The Chinese Ministry of Finance announced this week that Apple paid out 452 million yuan ($71 million) in back taxes and was slapped with a 65 million yuan fine for understating sales in 2013.
China's government-owned Xinhua reported Apple did not account for sales worth 8.8 billion yuan ($1.4 billion) in 2013, while overstating profit by 5.4 billion yuan in that same year, according to CNET. In response, China's finance ministry leveled a 65 million yuan fine on top of the 452 million yuan tax bill Apple owed.
For its part, Apple maintains the error was unintentional and resulted from a misunderstanding of Chinese tax law.
"During an audit of our 2013 operations, a difference in interpretation of a tax rule resulted in a balance due, which we paid with interest," said Apple spokesman Josh Rosenstock. "We pay all the taxes we owe wherever we do business and we will continue working closely with the Ministry of Finance."
Apple's tax strategies have come under fire in multiple jurisdictions as the company continues to see unprecedented growth that translates into billions of dollars in revenue each quarter. Of particular interest is Apple's operations in Ireland, the hub of a complicated, but legal, international revenue processing network designed to avoid high U.S. tax rates by keeping cash overseas in low tax countries.
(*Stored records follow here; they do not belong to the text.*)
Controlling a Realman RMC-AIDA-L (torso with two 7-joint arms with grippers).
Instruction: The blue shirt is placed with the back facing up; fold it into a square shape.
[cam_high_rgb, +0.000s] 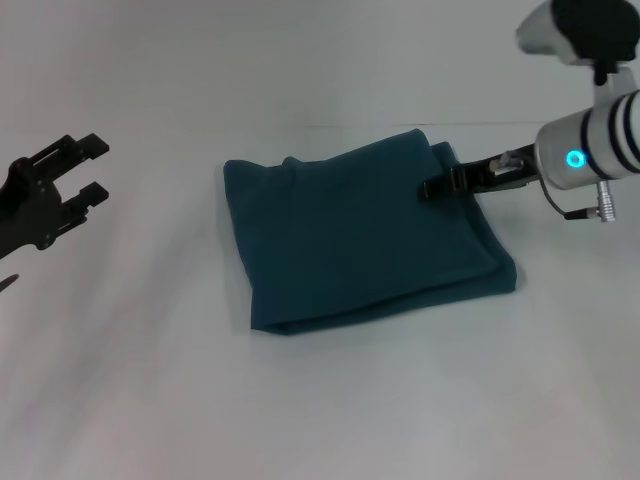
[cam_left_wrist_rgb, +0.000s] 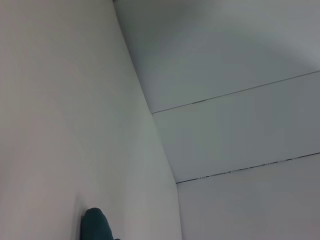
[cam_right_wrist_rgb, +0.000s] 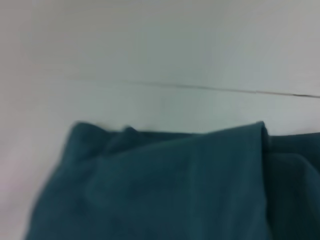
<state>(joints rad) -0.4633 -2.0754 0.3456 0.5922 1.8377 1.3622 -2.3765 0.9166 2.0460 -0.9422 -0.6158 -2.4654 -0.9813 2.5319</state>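
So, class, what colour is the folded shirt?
Plain dark teal-blue shirt, no lettering showing; clearest in the head view.

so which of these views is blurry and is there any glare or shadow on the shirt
Head view: sharp, even light, no glare on the blue shirt, only a thin shadow along its near edge; the right tool reads clearly. Right wrist view: soft and out of focus, folds smeared. Left wrist view: mostly pale surface, only a corner of shirt showing.

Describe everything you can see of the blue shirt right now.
The blue shirt is a plain dark teal, soft-looking cloth, already folded into a rough square of several layers lying flat on the white table. Its layered edges show along the near side, with small bumps at the far edge. The right gripper is over its far right corner; contact is unclear. The left gripper is well clear.
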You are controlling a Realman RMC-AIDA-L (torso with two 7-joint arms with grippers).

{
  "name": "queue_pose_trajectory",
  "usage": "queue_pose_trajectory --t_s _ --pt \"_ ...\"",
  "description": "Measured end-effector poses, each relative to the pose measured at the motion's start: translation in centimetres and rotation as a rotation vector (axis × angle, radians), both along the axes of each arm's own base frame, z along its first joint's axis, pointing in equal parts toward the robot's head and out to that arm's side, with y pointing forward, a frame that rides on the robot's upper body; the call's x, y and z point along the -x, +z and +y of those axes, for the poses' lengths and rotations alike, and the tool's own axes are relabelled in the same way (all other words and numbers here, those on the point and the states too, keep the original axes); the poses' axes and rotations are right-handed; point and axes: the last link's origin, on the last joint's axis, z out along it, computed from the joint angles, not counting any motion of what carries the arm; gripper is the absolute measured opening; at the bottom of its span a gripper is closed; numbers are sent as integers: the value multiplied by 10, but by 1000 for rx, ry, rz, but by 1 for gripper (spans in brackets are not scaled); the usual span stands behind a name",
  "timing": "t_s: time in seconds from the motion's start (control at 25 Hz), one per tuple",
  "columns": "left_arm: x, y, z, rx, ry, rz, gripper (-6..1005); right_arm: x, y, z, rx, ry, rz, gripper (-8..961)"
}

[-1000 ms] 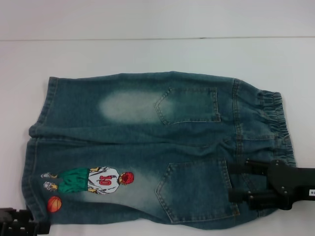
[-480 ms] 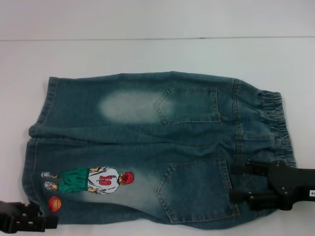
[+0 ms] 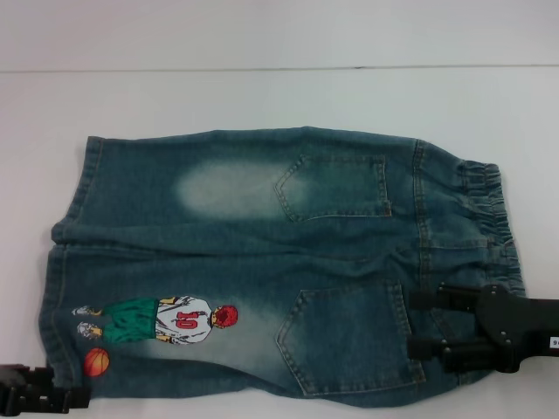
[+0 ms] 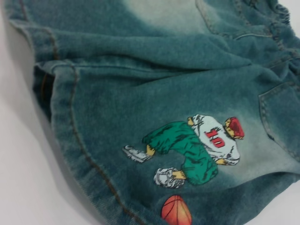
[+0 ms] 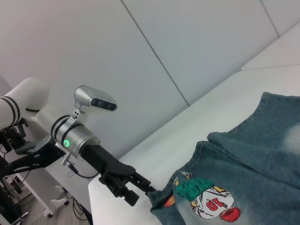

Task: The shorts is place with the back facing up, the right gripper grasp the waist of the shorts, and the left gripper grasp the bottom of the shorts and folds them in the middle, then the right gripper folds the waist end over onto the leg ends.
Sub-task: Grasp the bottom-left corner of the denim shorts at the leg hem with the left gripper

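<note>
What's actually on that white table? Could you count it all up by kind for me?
Shorts: 1
Robot grippers: 2, the left gripper at the leg corner by the print, the right gripper over the waist end
White table: 1
Total: 4

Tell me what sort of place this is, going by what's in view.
Probably a robotics lab or test room, not a home: a bare white table holding only the shorts, plain grey panelled walls, and the left gripper on a white arm with a green light.
</note>
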Motion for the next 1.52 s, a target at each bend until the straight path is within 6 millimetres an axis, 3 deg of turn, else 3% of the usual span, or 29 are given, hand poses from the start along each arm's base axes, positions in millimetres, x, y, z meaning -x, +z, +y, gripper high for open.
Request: queue_pose_trajectory --t_s 1.52 --pt "-7 -4 11 9 -19 56 933 -1 0 2 -2 -16 -7 943"
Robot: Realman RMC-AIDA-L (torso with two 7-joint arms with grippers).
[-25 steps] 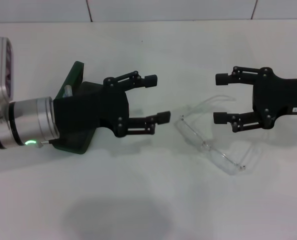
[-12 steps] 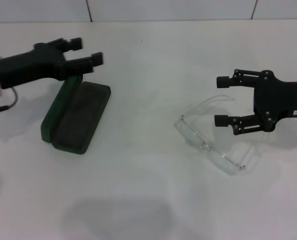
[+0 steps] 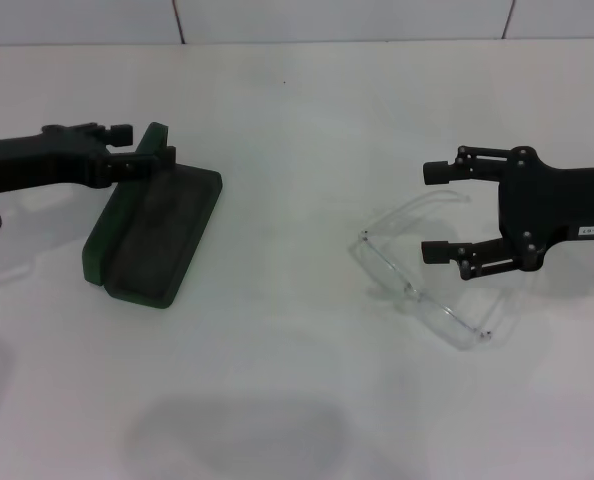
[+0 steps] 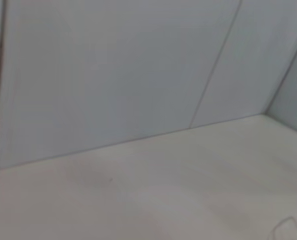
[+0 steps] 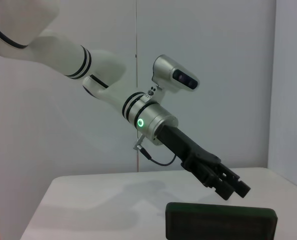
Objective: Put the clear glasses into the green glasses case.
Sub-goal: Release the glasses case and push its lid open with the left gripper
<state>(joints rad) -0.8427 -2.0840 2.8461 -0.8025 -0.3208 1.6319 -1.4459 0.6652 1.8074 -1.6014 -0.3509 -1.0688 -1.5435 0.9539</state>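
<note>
The clear glasses (image 3: 422,268) lie on the white table (image 3: 297,400), on my right side. They are fully transparent, with a one-piece wraparound lens and clear arms; both arms are unfolded and point toward my right gripper (image 3: 439,212). That gripper sits just beside the glasses with its fingers spread apart, holding nothing; the farther arm of the glasses reaches between its fingertips. The green glasses case (image 3: 149,228) rests well apart from the glasses, on my left side. It is dark green with rounded corners, lying open with its lid raised along the left edge and its dark inside exposed. My left gripper (image 3: 140,146) hovers at the lid's far end, fingers nearly together, gripping nothing.
</note>
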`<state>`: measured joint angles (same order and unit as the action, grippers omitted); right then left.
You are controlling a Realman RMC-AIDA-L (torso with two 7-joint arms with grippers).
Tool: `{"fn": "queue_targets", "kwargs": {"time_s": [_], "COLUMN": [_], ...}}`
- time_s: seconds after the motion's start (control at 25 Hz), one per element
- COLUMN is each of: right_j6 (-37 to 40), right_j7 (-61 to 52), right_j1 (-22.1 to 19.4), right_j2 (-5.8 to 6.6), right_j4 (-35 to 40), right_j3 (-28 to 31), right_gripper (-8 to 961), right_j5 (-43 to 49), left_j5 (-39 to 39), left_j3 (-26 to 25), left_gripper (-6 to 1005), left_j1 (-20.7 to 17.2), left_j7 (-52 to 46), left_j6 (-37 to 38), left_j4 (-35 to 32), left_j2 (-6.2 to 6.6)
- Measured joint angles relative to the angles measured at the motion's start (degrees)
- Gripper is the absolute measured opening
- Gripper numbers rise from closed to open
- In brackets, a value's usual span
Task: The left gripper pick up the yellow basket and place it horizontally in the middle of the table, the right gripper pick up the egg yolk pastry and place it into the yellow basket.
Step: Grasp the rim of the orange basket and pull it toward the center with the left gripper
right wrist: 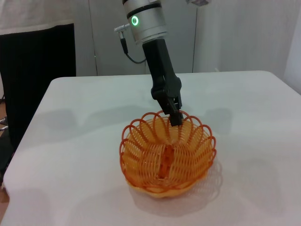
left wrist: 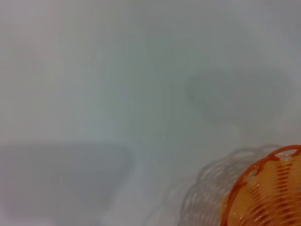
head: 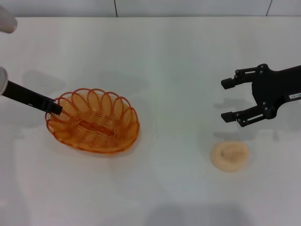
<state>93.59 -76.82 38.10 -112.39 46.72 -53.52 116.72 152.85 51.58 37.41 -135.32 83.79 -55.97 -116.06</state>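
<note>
The yellow basket (head: 94, 121) sits on the white table (head: 164, 61), left of the middle, with its long side running across. My left gripper (head: 55, 108) reaches in from the left and is shut on the basket's left rim; the right wrist view shows its fingertips (right wrist: 175, 117) pinching the far rim of the basket (right wrist: 167, 153). A part of the basket's rim (left wrist: 263, 197) shows in the left wrist view. The egg yolk pastry (head: 229, 156) lies on the table at the right front. My right gripper (head: 230, 100) is open and empty, just behind the pastry and apart from it.
The table's back edge meets a pale wall (head: 141, 7). In the right wrist view a dark panel (right wrist: 37, 75) stands beyond the table's edge. Bare table lies between the basket and the pastry.
</note>
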Motion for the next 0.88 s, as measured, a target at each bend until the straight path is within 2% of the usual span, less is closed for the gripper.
{"fn": "queue_targets", "kwargs": {"time_s": [0.32, 0.64, 0.88], "right_j6": [-0.08, -0.08, -0.11], "right_j7": [-0.62, -0.68, 0.15], "right_j1": [-0.4, -0.87, -1.33], "right_j2": [-0.05, -0.04, -0.05], "right_j4": [1.72, 2.99, 4.35], "right_j3": [0.0, 0.91, 0.88], "right_gripper": [786, 782, 778], "right_j5": [-0.11, -0.65, -0.76], "left_j5": [-4.33, -7.01, -7.19], "left_j3": [-0.02, 0.09, 2.49], "left_gripper": [76, 73, 71], "left_j1": [-0.21, -0.08, 0.66], "left_j7": [-0.75, -11.12, -21.63], "left_j6": [2.3, 5.3, 4.65], "left_j4": [-1.27, -6.39, -5.99], "left_j2": [-0.45, -2.14, -2.5]}}
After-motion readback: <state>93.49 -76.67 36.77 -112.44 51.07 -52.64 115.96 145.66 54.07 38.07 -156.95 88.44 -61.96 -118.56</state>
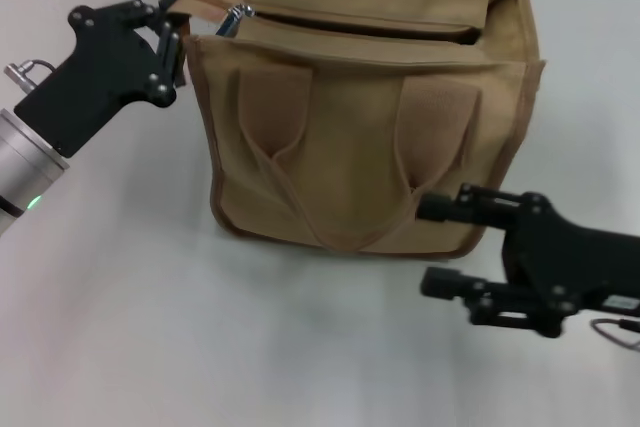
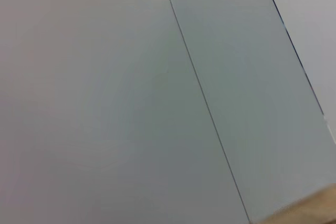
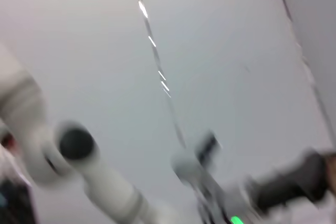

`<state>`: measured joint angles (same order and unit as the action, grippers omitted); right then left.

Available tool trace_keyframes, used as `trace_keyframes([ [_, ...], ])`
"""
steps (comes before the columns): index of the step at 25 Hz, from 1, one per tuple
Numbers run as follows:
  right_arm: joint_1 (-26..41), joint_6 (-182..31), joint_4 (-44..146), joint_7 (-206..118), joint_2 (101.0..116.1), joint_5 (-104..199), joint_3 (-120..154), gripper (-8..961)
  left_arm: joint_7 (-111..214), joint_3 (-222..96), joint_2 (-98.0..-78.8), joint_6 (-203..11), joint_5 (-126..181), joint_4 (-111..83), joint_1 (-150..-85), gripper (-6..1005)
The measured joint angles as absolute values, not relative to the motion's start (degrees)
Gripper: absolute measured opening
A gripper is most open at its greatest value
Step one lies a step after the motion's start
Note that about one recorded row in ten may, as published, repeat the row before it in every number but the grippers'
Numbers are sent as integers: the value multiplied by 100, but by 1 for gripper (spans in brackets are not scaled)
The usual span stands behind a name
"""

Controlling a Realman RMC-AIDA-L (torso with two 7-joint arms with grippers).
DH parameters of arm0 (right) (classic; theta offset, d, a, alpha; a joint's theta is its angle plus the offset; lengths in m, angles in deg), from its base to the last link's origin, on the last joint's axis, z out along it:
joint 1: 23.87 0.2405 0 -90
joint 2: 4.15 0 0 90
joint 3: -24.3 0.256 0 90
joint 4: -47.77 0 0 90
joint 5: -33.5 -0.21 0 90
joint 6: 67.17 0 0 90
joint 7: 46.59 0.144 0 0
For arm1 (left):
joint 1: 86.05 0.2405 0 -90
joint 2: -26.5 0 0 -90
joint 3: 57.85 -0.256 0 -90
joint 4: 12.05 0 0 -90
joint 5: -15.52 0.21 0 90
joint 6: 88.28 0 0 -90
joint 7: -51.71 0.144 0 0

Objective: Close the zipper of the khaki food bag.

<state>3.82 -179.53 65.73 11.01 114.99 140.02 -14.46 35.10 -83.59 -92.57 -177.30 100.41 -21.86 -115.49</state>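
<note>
Khaki food bag: boxy tan canvas, brown trim, centre of white table; zipper unclosed, silver slider at 10 o'clock. Left gripper pinches that corner's tab; right gripper spread, 5 o'clock

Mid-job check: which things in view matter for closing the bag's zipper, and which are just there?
Part of the job:
- khaki food bag, top open
- zipper, silver slider at the bag's left end
- left gripper, at the bag's upper left corner beside the slider
- right gripper, open, low at the bag's front right

Just there:
- white table
</note>
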Motion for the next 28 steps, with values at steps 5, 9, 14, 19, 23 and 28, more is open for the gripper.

Apple has more than $190 billion in offshore monies.
The European Union is looking into what it considers Apple's exploitation of tax loopholes, while the U.S. government floats its own solutions for getting a piece of the huge Apple pie. Australia is also targeting Apple in a crackdown on tax avoidance practices.
In spite of government scrutiny, Apple's products are extremely popular among Chinese consumers, an important demographic for future growth. CEO Tim Cook in a rare mid-quarter update last month said China sector growth is strong, dispelling rumors that a struggling economy was negatively impacting sales.